- _PROBLEM_
Locate the word "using" in the data below, then copy every line that holds it.

- _SUPPLIED RECORDS_
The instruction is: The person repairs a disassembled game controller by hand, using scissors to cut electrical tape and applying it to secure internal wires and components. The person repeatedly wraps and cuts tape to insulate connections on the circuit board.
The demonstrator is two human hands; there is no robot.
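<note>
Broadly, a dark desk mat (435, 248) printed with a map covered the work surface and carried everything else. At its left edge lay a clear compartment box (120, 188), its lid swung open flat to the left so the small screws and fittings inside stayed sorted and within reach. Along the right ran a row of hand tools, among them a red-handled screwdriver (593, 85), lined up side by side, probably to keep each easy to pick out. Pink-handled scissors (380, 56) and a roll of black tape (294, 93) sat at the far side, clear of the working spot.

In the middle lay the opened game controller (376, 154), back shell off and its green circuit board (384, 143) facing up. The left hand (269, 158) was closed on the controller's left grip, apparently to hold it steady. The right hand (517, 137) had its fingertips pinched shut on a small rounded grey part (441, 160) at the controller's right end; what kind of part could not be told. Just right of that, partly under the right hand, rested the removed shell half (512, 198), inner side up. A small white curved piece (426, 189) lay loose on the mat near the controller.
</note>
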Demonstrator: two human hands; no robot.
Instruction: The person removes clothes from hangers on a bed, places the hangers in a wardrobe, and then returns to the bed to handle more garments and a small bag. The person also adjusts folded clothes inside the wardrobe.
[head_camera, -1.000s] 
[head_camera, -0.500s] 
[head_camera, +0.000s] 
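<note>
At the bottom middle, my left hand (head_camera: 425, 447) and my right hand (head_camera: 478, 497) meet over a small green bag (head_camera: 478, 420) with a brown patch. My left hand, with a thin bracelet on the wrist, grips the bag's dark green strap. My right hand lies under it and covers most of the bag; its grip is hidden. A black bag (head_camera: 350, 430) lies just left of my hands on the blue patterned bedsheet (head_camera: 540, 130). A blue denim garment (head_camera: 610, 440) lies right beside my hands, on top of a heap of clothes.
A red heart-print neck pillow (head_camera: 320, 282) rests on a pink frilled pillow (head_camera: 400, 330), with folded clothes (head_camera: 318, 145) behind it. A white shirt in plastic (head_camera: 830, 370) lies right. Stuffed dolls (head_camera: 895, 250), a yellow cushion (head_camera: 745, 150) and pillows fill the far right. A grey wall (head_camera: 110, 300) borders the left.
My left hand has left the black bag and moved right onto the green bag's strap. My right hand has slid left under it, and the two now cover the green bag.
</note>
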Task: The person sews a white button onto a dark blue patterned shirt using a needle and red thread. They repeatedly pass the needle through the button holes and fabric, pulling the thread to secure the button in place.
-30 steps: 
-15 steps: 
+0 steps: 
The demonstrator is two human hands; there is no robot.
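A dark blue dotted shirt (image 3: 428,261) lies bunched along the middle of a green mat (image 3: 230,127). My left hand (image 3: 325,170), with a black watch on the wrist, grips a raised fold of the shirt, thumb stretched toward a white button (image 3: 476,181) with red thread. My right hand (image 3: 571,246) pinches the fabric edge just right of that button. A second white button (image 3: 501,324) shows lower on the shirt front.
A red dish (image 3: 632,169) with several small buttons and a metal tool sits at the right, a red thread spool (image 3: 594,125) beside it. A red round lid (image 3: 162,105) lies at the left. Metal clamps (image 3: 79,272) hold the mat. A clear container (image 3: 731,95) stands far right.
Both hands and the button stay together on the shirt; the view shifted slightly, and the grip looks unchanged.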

- _WRITTEN SOLUTION_
The instruction is: The person repairs a disassembled game controller by hand, using scissors to cut electrical tape and applying it to secure internal wires and components. The person repeatedly wraps and cuts tape to insulate connections on the circuit board.
Task: The person sews a white button onto a dark blue patterned shirt using a needle and red thread. They repeatedly pass the needle through the button holes and fabric, pulling the thread to secure the button in place.

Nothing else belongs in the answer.